Defective HIV Proviruses Prevent Immune Possible Cure, John Hopkins Scientists Suggest
Proteins created by broken forms of HIV previously believed to be harmless interact with the immune system and are actively controlled by a particular type of immune cell, called cytotoxic T-cells, researchers at Johns Hopkins and George Washington universities report a new evidence.

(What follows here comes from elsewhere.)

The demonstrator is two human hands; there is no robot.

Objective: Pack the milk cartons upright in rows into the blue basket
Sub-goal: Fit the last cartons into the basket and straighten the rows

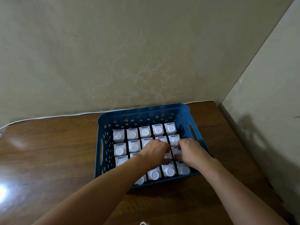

The researchers state their experiments explain that while defective HIV proviruses — the viral genetic material — cannot produce functional infectious HIV particles, a specific subset called «hypermutated» HIV proviruses creates proteins that cytotoxic T-cells identify as HIV. The experiment has been conducted on laboratory-grown human cells and published April 12 in the Cell Host and Microbe Journal.
HIV proviruses can outnumber functional HIV 1000 copies to one, and the broken proteins they produce can hinder attempts to measure a patient’s viral load, exhaust immune systems, guard functional HIV against attack by common means or drugs, and severely hamper the development of a cure. The investigators think that if they can utilize the «hypermutated» form of these proviruses, it could benefit them eliminate more of the broken HIV proviruses and develop a cure for HIV infection.
«The virus has a lot of ways, even in its defective forms, to distract our immune systems, and to understand how they do this is essential in finding a cure,» replies the lead study investigator Ya Chi Ho, M.D., Ph.D., instructor of medicine at the Johns Hopkins University School of Medicine.